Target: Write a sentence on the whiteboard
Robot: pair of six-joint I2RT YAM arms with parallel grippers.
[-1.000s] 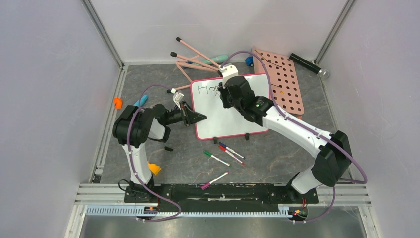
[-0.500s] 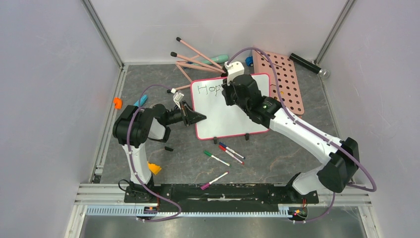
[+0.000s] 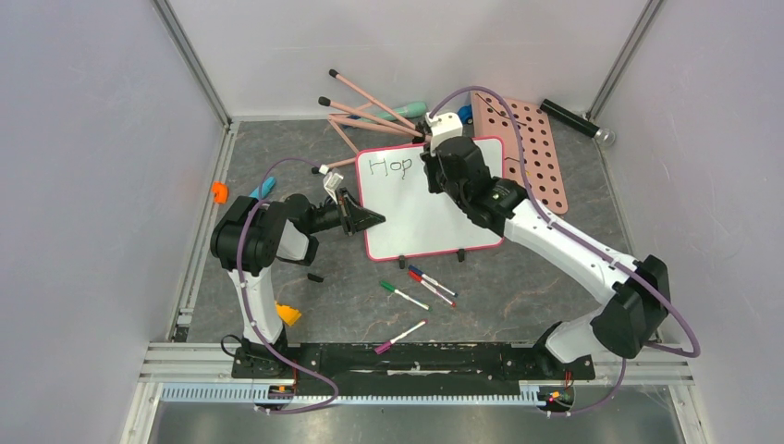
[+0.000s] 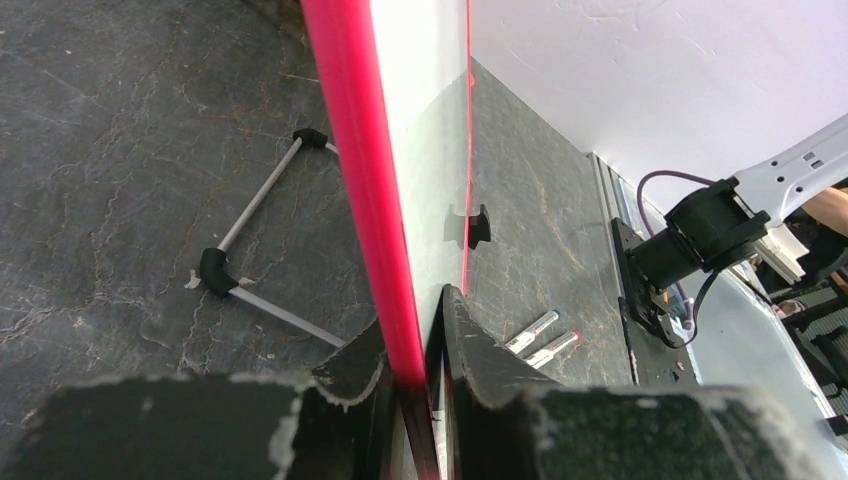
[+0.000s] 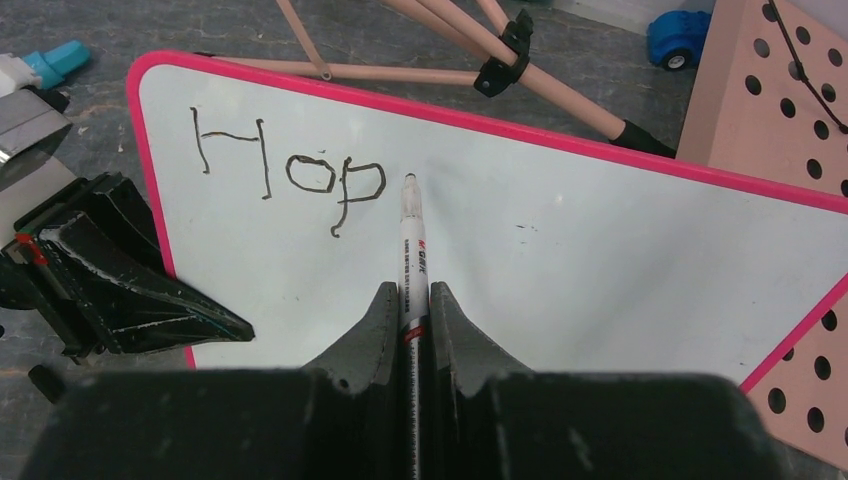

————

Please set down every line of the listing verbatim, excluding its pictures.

Target: Write a sentence on the whiteboard
Robot: pair of six-joint I2RT YAM arms with parallel grippers.
[-1.000s] 
[-0.500s] 
[+0.000s] 
[+0.000s] 
[+0.000s] 

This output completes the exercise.